Work instruction
Could you return the data below exactly as it appears?

(Data records)
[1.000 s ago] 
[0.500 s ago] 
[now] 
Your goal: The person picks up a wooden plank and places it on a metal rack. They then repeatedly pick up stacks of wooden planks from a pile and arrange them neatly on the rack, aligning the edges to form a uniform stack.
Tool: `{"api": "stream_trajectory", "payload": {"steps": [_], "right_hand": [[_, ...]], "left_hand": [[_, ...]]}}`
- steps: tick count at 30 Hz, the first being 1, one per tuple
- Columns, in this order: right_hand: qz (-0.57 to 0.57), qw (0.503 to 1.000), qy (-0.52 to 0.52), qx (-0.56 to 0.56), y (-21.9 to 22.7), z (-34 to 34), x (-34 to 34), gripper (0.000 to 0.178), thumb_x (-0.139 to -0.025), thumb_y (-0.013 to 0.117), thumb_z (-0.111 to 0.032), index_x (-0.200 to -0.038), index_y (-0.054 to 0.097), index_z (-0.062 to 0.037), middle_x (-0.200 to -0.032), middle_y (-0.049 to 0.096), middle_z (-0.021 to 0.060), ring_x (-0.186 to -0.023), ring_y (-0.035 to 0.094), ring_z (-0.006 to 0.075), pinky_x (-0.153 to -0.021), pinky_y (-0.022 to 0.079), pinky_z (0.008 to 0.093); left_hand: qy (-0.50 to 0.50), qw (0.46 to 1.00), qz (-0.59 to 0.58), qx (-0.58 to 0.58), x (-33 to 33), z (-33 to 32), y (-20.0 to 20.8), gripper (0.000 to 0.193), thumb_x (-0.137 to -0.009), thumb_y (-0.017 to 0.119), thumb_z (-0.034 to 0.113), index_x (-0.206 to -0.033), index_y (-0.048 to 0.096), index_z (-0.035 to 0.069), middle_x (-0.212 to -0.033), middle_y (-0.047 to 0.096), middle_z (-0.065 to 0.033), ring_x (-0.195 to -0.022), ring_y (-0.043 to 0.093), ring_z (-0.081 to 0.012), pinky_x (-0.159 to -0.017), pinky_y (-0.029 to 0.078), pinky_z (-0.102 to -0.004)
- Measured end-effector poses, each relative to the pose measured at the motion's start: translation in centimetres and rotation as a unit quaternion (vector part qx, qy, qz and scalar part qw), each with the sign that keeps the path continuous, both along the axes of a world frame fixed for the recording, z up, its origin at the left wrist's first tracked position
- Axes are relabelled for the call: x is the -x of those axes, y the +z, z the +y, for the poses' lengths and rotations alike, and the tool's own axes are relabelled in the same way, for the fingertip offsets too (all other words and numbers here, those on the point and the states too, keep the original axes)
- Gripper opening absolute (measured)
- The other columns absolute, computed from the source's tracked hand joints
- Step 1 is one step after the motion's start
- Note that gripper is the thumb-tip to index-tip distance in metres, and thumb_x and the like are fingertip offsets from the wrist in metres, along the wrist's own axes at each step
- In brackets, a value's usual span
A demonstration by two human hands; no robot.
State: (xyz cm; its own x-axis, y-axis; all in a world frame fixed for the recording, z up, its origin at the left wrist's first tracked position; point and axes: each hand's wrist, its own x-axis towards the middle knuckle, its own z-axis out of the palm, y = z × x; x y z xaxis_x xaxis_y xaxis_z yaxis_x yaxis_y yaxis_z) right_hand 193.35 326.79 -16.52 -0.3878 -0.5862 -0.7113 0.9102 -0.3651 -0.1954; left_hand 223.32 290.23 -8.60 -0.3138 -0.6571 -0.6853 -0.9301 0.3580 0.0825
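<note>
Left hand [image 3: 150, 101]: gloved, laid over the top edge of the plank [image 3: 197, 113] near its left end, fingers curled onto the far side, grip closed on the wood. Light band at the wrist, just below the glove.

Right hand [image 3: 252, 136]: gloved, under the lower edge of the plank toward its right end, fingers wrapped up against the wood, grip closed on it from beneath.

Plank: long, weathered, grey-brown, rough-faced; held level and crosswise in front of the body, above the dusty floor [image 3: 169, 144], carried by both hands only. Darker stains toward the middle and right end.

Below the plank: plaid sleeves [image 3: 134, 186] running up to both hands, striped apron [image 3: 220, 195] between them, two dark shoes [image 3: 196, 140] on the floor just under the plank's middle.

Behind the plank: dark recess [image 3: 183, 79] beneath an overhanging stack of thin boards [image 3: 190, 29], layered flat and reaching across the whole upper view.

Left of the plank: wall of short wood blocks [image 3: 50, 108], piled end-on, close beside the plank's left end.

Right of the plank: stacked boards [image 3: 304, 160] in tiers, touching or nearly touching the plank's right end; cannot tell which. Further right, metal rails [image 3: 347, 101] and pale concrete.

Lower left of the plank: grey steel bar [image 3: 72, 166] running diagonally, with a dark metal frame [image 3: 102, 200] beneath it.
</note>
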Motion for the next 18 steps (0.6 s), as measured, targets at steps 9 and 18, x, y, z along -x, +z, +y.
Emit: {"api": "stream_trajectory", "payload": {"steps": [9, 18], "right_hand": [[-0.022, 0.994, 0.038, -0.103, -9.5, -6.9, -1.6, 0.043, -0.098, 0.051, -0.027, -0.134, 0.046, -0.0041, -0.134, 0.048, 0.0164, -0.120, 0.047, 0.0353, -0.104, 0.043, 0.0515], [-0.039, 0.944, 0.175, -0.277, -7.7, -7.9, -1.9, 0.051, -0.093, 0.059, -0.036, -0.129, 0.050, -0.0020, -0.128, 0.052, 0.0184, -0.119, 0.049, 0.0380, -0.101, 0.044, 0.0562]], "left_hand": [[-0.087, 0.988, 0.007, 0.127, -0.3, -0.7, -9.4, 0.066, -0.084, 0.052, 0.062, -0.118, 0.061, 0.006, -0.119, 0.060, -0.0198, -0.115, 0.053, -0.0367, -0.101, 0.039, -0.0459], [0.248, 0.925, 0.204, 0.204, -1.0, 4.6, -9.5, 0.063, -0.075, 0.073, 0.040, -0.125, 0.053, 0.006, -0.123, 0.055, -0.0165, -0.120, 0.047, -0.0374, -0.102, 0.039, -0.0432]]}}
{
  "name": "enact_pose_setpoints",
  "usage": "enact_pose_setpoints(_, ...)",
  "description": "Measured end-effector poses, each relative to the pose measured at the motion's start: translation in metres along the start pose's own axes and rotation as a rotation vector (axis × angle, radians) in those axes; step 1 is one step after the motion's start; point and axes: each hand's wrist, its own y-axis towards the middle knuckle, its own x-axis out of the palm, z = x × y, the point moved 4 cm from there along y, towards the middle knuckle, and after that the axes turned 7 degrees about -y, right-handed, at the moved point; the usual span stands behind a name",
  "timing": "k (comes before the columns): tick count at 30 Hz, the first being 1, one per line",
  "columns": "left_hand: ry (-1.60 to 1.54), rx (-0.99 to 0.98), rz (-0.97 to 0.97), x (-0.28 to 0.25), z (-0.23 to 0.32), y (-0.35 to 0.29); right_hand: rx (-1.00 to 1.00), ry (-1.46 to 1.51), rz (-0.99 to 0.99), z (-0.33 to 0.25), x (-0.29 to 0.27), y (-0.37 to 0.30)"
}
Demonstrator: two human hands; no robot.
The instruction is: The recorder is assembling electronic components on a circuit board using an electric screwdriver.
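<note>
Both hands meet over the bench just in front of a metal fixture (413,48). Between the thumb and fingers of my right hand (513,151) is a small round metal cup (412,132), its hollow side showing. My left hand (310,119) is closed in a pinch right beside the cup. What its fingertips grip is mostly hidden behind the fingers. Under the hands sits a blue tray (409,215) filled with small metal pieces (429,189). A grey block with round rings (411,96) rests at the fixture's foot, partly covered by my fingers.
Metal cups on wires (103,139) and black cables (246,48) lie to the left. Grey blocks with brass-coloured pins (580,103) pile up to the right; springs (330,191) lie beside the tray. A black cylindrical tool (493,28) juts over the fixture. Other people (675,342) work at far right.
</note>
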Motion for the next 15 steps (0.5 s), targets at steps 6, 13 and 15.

The answer
[1.000 s ago] 
[0.500 s ago] 
[now] 
Your goal: The person picks up a wooden plank and places it on a metal rack. They then repeatedly pick up stacks of wooden planks from a pile and arrange them neatly on the rack, aligning the edges to form a uniform stack.
Tool: `{"api": "stream_trajectory", "payload": {"steps": [_], "right_hand": [[_, ...]], "left_hand": [[_, ...]]}}`
- steps: tick count at 30 Hz, the first being 1, one per tuple
- Columns, in this order: right_hand: qz (-0.57 to 0.57), qw (0.503 to 1.000), qy (-0.52 to 0.52), qx (-0.56 to 0.56), y (-21.9 to 22.7), z (-34 to 34), x (-34 to 34), gripper (0.000 to 0.178), thumb_x (-0.139 to -0.025), thumb_y (-0.013 to 0.117), thumb_z (-0.111 to 0.032), index_x (-0.200 to -0.038), index_y (-0.054 to 0.097), index_z (-0.062 to 0.037), middle_x (-0.200 to -0.032), middle_y (-0.049 to 0.096), middle_z (-0.021 to 0.060), ring_x (-0.186 to -0.023), ring_y (-0.035 to 0.094), ring_z (-0.006 to 0.075), pinky_x (-0.153 to -0.021), pinky_y (-0.022 to 0.079), pinky_z (0.008 to 0.093); left_hand: qy (-0.50 to 0.50), qw (0.46 to 1.00), qz (-0.59 to 0.58), qx (-0.58 to 0.58), x (-33 to 33), z (-33 to 32), y (-20.0 to 20.8), gripper (0.000 to 0.193), thumb_x (-0.137 to -0.009), thumb_y (-0.017 to 0.119), thumb_z (-0.034 to 0.113), index_x (-0.206 to -0.033), index_y (-0.048 to 0.096), index_z (-0.035 to 0.069), middle_x (-0.212 to -0.033), middle_y (-0.047 to 0.096), middle_z (-0.065 to 0.033), ring_x (-0.195 to -0.022), ring_y (-0.043 to 0.093), ring_z (-0.081 to 0.012), pinky_x (-0.159 to -0.017), pinky_y (-0.029 to 0.078), pinky_z (-0.102 to -0.004)
- Measured end-effector poses, each relative to the pose measured at the motion's start: translation in centimetres and rotation as a unit quaternion (vector part qx, qy, qz and scalar part qw), each with the sign that keeps the path continuous, both along the axes of a world frame fixed for the recording, z up, its origin at the left wrist's first tracked position
- Axes are relabelled for the call: x is the -x of those axes, y the +z, z the +y, for the poses' lengths and rotations alike, and the tool's own axes are relabelled in the same way, for the fingertip offsets too (all other words and numbers here, those on the point and the states too, keep the original axes)
- Gripper opening absolute (measured)
- The other columns absolute, computed from the source's tracked hand joints
- Step 1 is one step after the motion's start
- Note that gripper is the thumb-tip to index-tip distance in metres, and thumb_x and the like are fingertip offsets from the wrist in metres, along the wrist's own axes at each step
- In brackets, a value's usual span
A demonstration by two human hands; no robot.
State: (xyz cm; its own x-axis, y-axis; all in a world frame fixed for the recording, z up, its origin at the left wrist's first tracked position; point and axes: each hand's wrist, its own x-axis towards the middle knuckle, its own z-axis out of the palm, y = z × x; x y z xaxis_x xaxis_y xaxis_z yaxis_x yaxis_y yaxis_z) right_hand 193.35 326.79 -16.52 -0.3878 -0.5862 -0.7113 0.9102 -0.3651 -0.1954; left_hand 223.32 290.23 -8.60 -0.3138 -0.6571 -0.6853 -0.9301 0.3580 0.0825
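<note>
Left hand [image 3: 150, 101]: gloved, laid over the top edge of the plank [image 3: 197, 113] near its left end, fingers curled onto the far side, grip closed on the wood. Light band at the wrist, just below the glove.

Right hand [image 3: 252, 136]: gloved, under the lower edge of the plank toward its right end, fingers wrapped up against the wood, grip closed on it from beneath.

Plank: long, weathered, grey-brown, rough-faced; held level and crosswise in front of the body, above the dusty floor [image 3: 169, 144], carried by both hands only. Darker stains toward the middle and right end.

Below the plank: plaid sleeves [image 3: 134, 186] running up to both hands, striped apron [image 3: 220, 195] between them, two dark shoes [image 3: 196, 140] on the floor just under the plank's middle.

Behind the plank: dark recess [image 3: 183, 79] beneath an overhanging stack of thin boards [image 3: 190, 29], layered flat and reaching across the whole upper view.

Left of the plank: wall of short wood blocks [image 3: 50, 108], piled end-on, close beside the plank's left end.

Right of the plank: stacked boards [image 3: 304, 160] in tiers, touching or nearly touching the plank's right end; cannot tell which. Further right, metal rails [image 3: 347, 101] and pale concrete.

Lower left of the plank: grey steel bar [image 3: 72, 166] running diagonally, with a dark metal frame [image 3: 102, 200] beneath it.
</note>
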Motion for the next 18 steps (0.6 s), as measured, targets at steps 9 and 18, x, y, z along -x, +z, +y.
Emit: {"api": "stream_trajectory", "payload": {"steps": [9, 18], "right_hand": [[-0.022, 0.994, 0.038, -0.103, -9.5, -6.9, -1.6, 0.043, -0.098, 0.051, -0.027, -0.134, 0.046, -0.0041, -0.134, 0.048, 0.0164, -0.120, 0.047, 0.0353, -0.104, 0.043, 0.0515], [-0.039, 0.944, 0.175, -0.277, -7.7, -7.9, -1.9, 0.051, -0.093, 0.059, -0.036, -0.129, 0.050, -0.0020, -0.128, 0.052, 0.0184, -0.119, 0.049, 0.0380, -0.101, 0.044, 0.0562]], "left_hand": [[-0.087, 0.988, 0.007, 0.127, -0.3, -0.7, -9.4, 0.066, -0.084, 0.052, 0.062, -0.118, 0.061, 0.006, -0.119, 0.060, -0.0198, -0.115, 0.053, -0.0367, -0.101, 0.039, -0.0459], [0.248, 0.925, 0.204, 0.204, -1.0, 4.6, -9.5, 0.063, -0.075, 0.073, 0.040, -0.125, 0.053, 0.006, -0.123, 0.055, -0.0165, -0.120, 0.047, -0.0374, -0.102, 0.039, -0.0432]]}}
{
  "name": "enact_pose_setpoints",
  "usage": "enact_pose_setpoints(_, ...)",
  "description": "Measured end-effector poses, each relative to the pose measured at the motion's start: translation in metres along the start pose's own axes and rotation as a rotation vector (axis × angle, radians) in those axes; step 1 is one step after the motion's start; point and axes: each hand's wrist, its own y-axis towards the middle knuckle, its own x-axis out of the palm, z = x × y, the point moved 4 cm from there along y, towards the middle knuckle, and after that the axes turned 7 degrees about -y, right-handed, at the moved point; the usual span stands behind a name",
  "timing": "k (comes before the columns): tick count at 30 Hz, the first being 1, one per line",
  "columns": "left_hand: ry (-1.60 to 1.54), rx (-0.99 to 0.98), rz (-0.97 to 0.97), x (-0.28 to 0.25), z (-0.23 to 0.32), y (-0.35 to 0.29); right_hand: rx (-1.00 to 1.00), ry (-1.46 to 1.51), rz (-0.99 to 0.99), z (-0.33 to 0.25), x (-0.29 to 0.27), y (-0.37 to 0.30)"
}
Demonstrator: two human hands; no robot.
The instruction is: The recorder is assembling electronic components on a circuit board using an electric screwdriver.
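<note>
Both hands meet over the bench just in front of a metal fixture (413,48). Between the thumb and fingers of my right hand (513,151) is a small round metal cup (412,132), its hollow side showing. My left hand (310,119) is closed in a pinch right beside the cup. What its fingertips grip is mostly hidden behind the fingers. Under the hands sits a blue tray (409,215) filled with small metal pieces (429,189). A grey block with round rings (411,96) rests at the fixture's foot, partly covered by my fingers.
Metal cups on wires (103,139) and black cables (246,48) lie to the left. Grey blocks with brass-coloured pins (580,103) pile up to the right; springs (330,191) lie beside the tray. A black cylindrical tool (493,28) juts over the fixture. Other people (675,342) work at far right.
</note>
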Motion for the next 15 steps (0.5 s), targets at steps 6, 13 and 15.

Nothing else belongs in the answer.